What you will do:
Quote exactly and only this range of lines in the data below: the line that holds "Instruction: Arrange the" to the line that holds "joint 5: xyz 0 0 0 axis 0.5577", both included.

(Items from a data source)
..............................

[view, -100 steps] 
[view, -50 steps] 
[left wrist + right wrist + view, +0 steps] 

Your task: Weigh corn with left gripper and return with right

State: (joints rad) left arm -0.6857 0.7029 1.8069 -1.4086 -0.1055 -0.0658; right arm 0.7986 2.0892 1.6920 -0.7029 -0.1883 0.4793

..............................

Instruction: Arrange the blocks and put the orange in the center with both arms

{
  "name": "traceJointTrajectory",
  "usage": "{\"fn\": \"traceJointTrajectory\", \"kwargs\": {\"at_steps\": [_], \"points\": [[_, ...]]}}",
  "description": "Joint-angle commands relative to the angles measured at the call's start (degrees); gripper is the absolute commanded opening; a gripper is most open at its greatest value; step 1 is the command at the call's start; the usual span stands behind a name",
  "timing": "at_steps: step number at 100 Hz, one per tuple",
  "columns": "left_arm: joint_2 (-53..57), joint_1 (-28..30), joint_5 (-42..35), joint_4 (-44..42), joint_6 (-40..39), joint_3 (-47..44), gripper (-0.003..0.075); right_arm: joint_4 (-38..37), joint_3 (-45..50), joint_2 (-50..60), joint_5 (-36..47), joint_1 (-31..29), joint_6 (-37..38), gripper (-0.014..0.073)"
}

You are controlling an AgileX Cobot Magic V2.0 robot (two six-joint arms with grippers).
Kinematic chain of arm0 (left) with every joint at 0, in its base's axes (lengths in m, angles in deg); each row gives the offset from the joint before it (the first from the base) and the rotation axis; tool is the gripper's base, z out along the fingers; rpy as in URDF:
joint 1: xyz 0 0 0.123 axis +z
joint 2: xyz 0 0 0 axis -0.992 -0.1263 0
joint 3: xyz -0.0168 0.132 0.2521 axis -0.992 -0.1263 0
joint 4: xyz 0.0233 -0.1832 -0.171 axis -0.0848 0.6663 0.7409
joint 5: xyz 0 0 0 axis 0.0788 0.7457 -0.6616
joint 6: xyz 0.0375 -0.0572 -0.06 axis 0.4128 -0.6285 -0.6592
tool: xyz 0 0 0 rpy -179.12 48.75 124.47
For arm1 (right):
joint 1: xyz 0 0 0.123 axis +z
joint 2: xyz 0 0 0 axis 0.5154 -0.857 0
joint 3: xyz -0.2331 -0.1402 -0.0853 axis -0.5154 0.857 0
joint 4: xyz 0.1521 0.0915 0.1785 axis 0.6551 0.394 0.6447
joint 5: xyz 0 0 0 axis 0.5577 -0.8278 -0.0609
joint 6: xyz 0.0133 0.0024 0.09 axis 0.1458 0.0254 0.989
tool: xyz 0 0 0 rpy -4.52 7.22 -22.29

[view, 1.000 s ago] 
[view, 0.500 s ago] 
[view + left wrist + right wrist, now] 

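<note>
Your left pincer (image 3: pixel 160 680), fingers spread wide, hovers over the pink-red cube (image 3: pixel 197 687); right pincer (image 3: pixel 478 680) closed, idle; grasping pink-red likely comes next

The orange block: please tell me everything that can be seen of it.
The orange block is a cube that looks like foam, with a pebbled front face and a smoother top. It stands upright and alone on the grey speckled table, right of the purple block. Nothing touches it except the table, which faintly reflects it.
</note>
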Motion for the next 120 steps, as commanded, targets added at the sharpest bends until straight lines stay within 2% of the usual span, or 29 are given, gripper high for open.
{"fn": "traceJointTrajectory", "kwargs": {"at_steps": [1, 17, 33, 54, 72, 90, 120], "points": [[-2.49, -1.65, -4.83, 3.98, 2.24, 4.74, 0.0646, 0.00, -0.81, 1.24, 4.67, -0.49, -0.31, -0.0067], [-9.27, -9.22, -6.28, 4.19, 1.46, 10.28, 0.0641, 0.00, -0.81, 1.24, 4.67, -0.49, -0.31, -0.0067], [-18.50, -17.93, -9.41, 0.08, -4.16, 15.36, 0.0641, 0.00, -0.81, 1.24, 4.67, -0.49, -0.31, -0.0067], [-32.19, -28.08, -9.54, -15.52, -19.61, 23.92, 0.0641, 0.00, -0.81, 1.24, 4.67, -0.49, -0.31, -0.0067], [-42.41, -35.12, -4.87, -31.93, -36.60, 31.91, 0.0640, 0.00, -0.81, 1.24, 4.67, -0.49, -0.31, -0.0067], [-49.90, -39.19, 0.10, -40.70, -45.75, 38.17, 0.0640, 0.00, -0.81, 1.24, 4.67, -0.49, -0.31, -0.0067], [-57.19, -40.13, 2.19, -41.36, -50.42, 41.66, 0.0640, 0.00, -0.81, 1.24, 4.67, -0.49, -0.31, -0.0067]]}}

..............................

Answer for this exercise:
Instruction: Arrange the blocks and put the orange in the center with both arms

{
  "name": "traceJointTrajectory",
  "usage": "{\"fn\": \"traceJointTrajectory\", \"kwargs\": {\"at_steps\": [_], \"points\": [[_, ...]]}}",
  "description": "Joint-angle commands relative to the angles measured at the call's start (degrees); gripper is the absolute commanded opening; a gripper is most open at its greatest value; step 1 is the command at the call's start; the usual span stands behind a name",
  "timing": "at_steps: step number at 100 Hz, one per tuple",
  "columns": "left_arm: joint_2 (-53..57), joint_1 (-28..30), joint_5 (-42..35), joint_4 (-44..42), joint_6 (-40..39), joint_3 (-47..44), gripper (-0.003..0.075); right_arm: joint_4 (-38..37), joint_3 (-45..50), joint_2 (-50..60), joint_5 (-36..47), joint_1 (-31..29), joint_6 (-37..38), gripper (-0.014..0.073)"
}

You are controlling an AgileX Cobot Magic V2.0 robot (two six-joint arms with grippers).
Kinematic chain of arm0 (left) with every joint at 0, in its base's axes (lengths in m, angles in deg); each row gives the offset from the joint before it (the first from the base) and the rotation axis; tool is the gripper's base, z out along the fingers; rpy as in URDF:
joint 1: xyz 0 0 0.123 axis +z
joint 2: xyz 0 0 0 axis -0.992 -0.1263 0
joint 3: xyz -0.0168 0.132 0.2521 axis -0.992 -0.1263 0
joint 4: xyz 0.0233 -0.1832 -0.171 axis -0.0848 0.6663 0.7409
joint 5: xyz 0 0 0 axis 0.0788 0.7457 -0.6616
joint 6: xyz 0.0375 -0.0572 -0.06 axis 0.4128 -0.6285 -0.6592
tool: xyz 0 0 0 rpy -179.12 48.75 124.47
For arm1 (right):
joint 1: xyz 0 0 0.123 axis +z
joint 2: xyz 0 0 0 axis 0.5154 -0.857 0
joint 3: xyz -0.2331 -0.1402 -0.0853 axis -0.5154 0.857 0
joint 4: xyz 0.1521 0.0915 0.1785 axis 0.6551 0.394 0.6447
joint 5: xyz 0 0 0 axis 0.5577 -0.8278 -0.0609

The full answer has now been given.